The major premise of message design logics is that individuals have different ways of reasoning (“design logics”) about communication. These individual differences affect how messages are structured to achieve goals. As such, message design logic provides a “rational goal analysis” of a speaker’s understanding of means–end relations in communication, which results in a range of variations evidenced in messages across a spectrum of complex situations (O’Keefe 1988). Typically, rational goal analyses, such as Brown and Levinson’s (1978) work on politeness or O’Keefe and Shepherd’s (1987) work on arguments, see message variation in terms of “strategies.” The theory of message design logic extends rational goal analyses by arguing that strategy choice in the pursuit of goals can reflect underlying differences in fundamental premises individuals hold about communication.
O’Keefe (1988) argues that there are at least three different design logics that can explain message variation. These design logics, in order of functional and developmental sophistication, are labeled expressive, conventional, and rhetorical. An expressive design logic is the simplest logic and reflects the premise that language is primarily a vehicle for expressing thoughts and feelings. Expressive communicators generate messages that are often blunt and more or less straightforward articulations of their current mental state. They speak very literally and interpret incoming messages by the same logic. Because communication is presumed to be the vehicle for thought, messages generated by this logic often contain irrelevant or pragmatically useless content, unnecessary redundancies, and stylistically inappropriate forms of expression. The expressive communicator, therefore, is guided by an internal mandate to “say what you think.”

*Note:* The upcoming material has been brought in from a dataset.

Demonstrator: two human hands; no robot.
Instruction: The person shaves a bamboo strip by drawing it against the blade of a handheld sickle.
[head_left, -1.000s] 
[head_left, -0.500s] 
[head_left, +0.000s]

In contrast, a conventional design logic sees communication as a “game played cooperatively, according to social conventions and procedures” (O’Keefe 1990, 91). In other words, messages are seen as actions in the service of achieving goals in acceptable ways as defined by the situation in which they occur and according to common social norms and rules for behaving in that situation.
Finally, a rhetorical design logic, the most sophisticated, involves a conception of communication that goes well beyond viewing messages as expressions of thought or rule-governed responses to social situations. Rather, it views communication as the creation of social selves and situations. Social situations are not predefined entities to which one responds. They are, instead, entities that are defined through messages that articulate a view of what could be. Messages are structured by rhetorical design logics in ways that can facilitate defining situations to be consistent with desired goals.
Not all communicative situations permit discernible manifestation of these logics. However, they do become evident in complex communication environments where multiple goals are relevant and, often, at odds. Message design logic has also been associated with other individual differences and message effects. For instance, individuals with more sophisticated design logics are more cognitively complex (O’Keefe 1988). Also, messages produced by more sophisticated logics are considered more effective and the message producers are perceived as more socially attractive than those with less sophisticated design logics (Lambert & Gillespie 1994; O’Keefe & McCornack 1987).
The theory of message design logic provides an alternative perspective on message variation that extends traditional notions of message production as “strategy selection.” It provides a framework for linking messages to the goals they seek to achieve, and it provides a methodology for identifying the operative design logic that is at work within a message producer and accounts for the structure and effectiveness of those messages.
- Brown, P., & Levinson, S. (1978). Universals in language usage: Politeness phenomena. In E. Goody (ed.), Questions and politeness. Cambridge: Cambridge University Press, pp. 56 –311.
- Lambert, B. L., & Gillespie, J. L. (1994). Patient conceptions of pharmacy students’ hypertension compliance-gaining messages: Effects of message design logic and content themes. Health Communication, 6, 341–325.
- O’Keefe, B. J. (1988). The logic of message design: Individual differences in reasoning about communication. Communication Monographs, 55, 80 –103.
- O’Keefe, B. J. (1990). The logic of regulative communication: Understanding the rationality of message designs. In J. Dillard (ed.), Seeking compliance: The production of interpersonal influence messages. Scottsdale, AZ: Gorusuch-Scarisbrick, pp. 87–106.
- O’Keefe, B. L. (1991). Message design logic and the management of multiple goals. In K. Tracy (ed.), Understanding face to face interaction: Issues linking goals and discourse. Hillsdale, NJ: Lawrence Erlbaum, pp. 131–150.
- O’Keefe, B. J. (1992). Developing and testing rational models of message design. Human Communication Research, 18, 637– 649.
- O’Keefe, B. J., & Lambert, B. L. (1995). Managing the flow of ideas: A local management approach to message design. In B. Burleson (ed.), Communication yearbook 18. Thousand Oaks, CA: Sage, pp. 54 – 82.
- O’Keefe, B. J., & McCornack, S. A. (1987). Message design logic and message goal structure: Effects on perceptions of message quality in regulative communication situations. Human Communication Research, 14, 68 – 92.
- O’Keefe, B. J., & Shepherd, G. J. (1987). The pursuit of multiple objectives in face-to-face persuasive interactions: Effects of construct differentiation on message production. Communication Monographs, 54, 396 – 419.